The scientists injected the gel in the manner of cumin with paralyzed mice – walking

The scientists injected the regeneration gel into the injured area with paralyzed mice, so they started walking again after four weeks.


Photo: Profimedia

Photo: Profimedia

It is a gel that gives signals that stimulate nerve regeneration and mimic the structure around cells, creating a kind of scaffold that helps cells grow.

Chemist Samuel Stup of Northwestern University in Chicago and his colleagues made this gel from protective units, monomers, that come together in long chains called supramolecular fibrils.

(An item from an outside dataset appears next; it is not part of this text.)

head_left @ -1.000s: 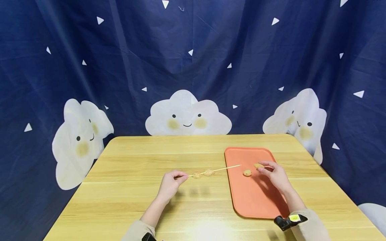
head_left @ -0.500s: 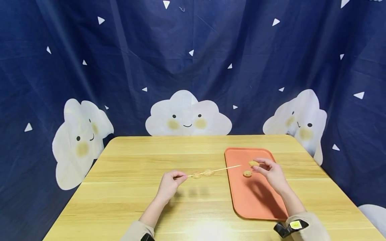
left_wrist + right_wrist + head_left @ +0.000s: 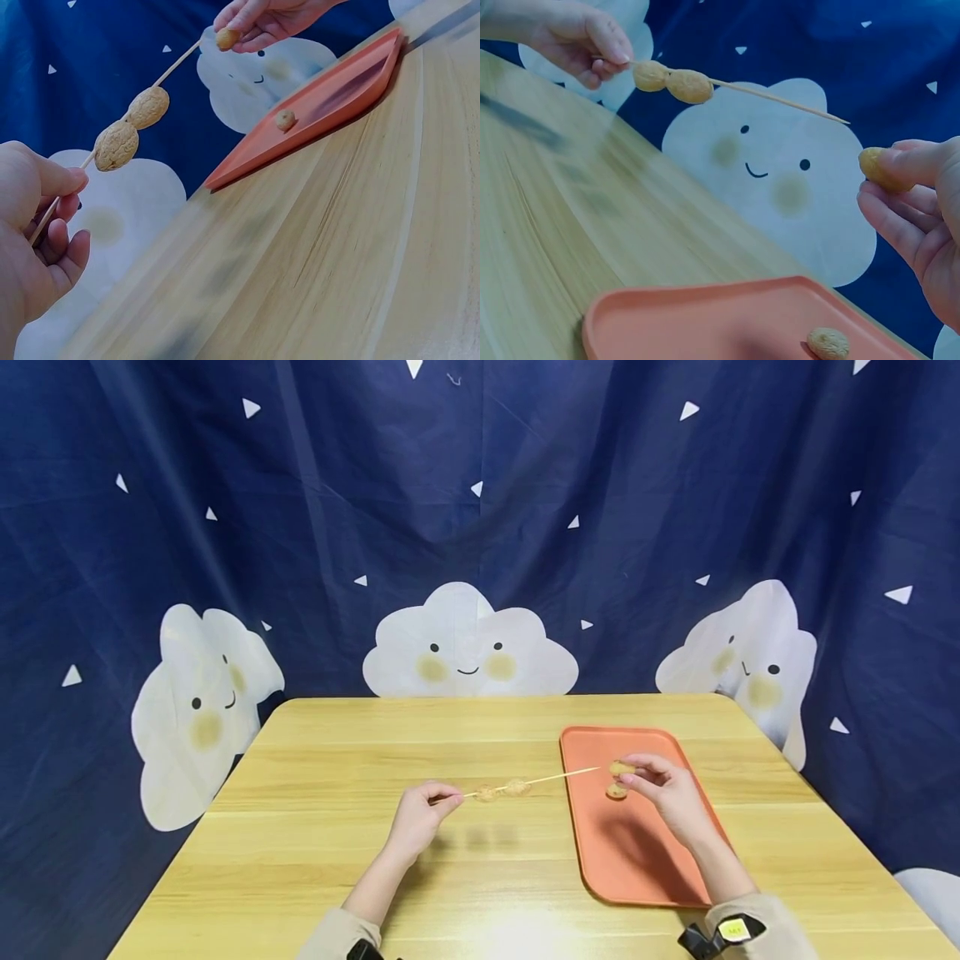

When the cited fibrils are injected into the cumin mode of the paralyzed mice, they form a gel at the wound site.

The gel helped with regeneration

Scientists injected fibrillation or treatment last year into 76 paralyzed men the day after the injury. Mice that received the gel were shown to walk four weeks after receiving the gel, while those that received the placebo remained largely paralyzed.

That is, ice has helped to strengthen the ends of neurons and reduce the level of damaged tissue at the site of injury, which is usually an obstacle to regeneration. The gel also stimulated the growth of veins, which in turn brought more nutrients to the cumin cells.

Two ways to evaluate recovery

Experts evaluated my recovery in two ways. First give him an overall score regarding his movement, body stability, ap position and steps. Mievi who received the gel had a quality three times better than those who received a placebo.

Next, they assessed their ability to walk by dipping their hind legs into paint and letting them walk on a narrow strip of white paper. This test showed that mice given the gel had better width and stride length.

“Longer stride lengths and widths should correlate with more cultured nerve fibers,” Stup said.